▶ TASK OBJECTIVE: How many lines of these entries hold the string "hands"? Reply with the number alone.

---------- MATERIALS PROVIDED

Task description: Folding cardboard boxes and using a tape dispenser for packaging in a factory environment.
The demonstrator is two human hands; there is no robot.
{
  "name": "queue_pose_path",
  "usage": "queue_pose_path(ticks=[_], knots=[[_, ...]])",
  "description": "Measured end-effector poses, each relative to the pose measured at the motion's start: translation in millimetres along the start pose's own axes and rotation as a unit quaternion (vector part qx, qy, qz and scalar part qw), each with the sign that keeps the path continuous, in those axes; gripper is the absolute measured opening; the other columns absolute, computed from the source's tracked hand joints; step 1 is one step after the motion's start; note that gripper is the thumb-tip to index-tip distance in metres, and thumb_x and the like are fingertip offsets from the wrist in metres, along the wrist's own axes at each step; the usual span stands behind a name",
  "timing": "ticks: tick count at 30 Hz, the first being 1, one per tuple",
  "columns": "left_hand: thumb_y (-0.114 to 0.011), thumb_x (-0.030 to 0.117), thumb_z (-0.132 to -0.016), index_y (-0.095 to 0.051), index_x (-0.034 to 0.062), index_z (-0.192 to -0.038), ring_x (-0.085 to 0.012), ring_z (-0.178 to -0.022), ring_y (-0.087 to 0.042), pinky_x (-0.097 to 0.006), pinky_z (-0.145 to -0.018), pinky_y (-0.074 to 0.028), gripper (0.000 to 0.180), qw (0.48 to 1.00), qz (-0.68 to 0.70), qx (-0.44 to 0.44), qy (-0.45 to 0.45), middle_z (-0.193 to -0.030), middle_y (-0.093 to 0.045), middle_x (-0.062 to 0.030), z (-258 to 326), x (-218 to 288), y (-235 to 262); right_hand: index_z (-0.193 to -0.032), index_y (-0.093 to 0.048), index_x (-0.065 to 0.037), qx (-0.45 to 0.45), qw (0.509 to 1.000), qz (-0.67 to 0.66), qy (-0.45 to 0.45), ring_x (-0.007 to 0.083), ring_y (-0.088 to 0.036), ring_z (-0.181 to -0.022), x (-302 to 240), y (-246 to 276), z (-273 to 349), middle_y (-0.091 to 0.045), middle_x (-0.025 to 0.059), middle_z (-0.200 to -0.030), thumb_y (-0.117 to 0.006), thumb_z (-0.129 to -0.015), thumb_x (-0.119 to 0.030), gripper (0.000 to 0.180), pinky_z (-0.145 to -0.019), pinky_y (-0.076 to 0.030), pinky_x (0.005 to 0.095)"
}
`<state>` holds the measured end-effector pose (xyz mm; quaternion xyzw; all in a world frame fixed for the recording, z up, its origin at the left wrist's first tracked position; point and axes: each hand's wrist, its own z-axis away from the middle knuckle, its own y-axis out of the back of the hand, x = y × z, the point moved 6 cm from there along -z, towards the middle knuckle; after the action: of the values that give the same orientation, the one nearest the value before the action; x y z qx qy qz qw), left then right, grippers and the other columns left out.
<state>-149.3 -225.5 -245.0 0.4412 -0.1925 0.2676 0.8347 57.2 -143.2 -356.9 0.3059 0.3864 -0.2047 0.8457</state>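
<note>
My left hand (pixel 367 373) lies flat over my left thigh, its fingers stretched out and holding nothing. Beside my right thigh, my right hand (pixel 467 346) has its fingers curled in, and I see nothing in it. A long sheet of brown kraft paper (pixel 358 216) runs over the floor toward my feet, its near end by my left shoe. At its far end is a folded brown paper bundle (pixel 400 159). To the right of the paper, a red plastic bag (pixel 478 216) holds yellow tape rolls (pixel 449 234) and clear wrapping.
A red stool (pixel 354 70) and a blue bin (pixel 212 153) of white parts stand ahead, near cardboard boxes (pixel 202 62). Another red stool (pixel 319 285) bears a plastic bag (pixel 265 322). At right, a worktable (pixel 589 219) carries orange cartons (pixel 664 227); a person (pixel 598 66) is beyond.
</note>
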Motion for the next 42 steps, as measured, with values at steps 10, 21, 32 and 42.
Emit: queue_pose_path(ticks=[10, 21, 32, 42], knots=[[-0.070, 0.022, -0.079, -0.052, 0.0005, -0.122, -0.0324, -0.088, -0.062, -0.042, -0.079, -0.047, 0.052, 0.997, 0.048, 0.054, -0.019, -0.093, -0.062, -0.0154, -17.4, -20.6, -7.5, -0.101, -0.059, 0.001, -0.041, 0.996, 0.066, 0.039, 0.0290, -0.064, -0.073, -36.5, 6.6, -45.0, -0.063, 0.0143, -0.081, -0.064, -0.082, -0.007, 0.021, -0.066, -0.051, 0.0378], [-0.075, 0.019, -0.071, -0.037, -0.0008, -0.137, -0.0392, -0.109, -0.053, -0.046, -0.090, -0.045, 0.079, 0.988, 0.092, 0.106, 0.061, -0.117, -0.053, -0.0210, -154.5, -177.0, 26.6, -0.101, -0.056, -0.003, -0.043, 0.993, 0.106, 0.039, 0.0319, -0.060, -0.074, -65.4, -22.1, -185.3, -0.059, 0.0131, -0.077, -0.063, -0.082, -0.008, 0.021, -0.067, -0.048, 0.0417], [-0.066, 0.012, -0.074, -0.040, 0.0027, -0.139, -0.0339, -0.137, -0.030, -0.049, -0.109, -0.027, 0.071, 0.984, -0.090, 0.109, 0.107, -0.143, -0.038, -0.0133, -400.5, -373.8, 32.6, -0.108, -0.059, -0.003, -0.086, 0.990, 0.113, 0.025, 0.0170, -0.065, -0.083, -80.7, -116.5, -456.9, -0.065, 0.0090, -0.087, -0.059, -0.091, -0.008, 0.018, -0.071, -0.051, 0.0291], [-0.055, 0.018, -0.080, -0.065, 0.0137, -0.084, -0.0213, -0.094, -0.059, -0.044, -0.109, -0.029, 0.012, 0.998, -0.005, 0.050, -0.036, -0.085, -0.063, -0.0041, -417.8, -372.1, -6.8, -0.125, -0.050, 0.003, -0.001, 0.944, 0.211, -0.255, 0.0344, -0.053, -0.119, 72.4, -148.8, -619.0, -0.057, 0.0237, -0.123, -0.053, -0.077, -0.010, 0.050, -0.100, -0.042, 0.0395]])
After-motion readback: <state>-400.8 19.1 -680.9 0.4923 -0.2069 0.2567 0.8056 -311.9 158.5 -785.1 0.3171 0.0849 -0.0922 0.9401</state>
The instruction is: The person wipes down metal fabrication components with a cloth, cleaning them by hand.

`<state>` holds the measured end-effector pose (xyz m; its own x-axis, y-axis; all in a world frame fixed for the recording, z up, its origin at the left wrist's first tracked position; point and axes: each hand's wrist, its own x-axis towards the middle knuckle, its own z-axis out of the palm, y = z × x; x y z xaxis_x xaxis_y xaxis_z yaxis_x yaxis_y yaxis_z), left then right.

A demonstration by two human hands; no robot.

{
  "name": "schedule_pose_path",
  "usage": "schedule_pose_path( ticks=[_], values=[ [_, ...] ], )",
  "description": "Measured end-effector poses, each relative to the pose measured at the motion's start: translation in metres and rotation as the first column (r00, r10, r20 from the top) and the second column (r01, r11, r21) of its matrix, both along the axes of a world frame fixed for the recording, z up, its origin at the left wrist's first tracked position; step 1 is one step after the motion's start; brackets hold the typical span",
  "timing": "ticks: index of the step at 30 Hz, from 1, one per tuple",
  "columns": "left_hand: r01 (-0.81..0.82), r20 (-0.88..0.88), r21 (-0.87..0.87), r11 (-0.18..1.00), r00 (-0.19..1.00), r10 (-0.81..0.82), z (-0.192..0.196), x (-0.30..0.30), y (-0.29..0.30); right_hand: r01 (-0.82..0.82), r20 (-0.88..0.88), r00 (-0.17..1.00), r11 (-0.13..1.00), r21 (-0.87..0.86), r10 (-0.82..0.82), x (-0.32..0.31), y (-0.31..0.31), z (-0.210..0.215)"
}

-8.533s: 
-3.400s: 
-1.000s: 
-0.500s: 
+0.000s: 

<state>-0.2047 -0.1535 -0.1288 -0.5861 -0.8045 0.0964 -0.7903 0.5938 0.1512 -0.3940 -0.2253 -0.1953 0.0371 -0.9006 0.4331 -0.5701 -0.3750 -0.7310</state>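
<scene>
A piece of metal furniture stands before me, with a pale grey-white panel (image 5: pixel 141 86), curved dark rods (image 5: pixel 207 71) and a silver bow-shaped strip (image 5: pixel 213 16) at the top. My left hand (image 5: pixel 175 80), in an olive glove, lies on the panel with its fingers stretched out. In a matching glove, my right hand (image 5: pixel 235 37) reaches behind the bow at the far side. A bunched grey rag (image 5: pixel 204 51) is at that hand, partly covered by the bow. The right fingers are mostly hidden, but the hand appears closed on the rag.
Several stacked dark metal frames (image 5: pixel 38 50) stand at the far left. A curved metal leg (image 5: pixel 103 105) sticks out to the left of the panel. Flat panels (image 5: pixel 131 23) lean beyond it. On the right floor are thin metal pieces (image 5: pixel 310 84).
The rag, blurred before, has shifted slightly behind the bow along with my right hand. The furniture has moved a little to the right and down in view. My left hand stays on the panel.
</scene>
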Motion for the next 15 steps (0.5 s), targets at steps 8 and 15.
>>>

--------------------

▶ SOLUTION FOR THIS TASK: 2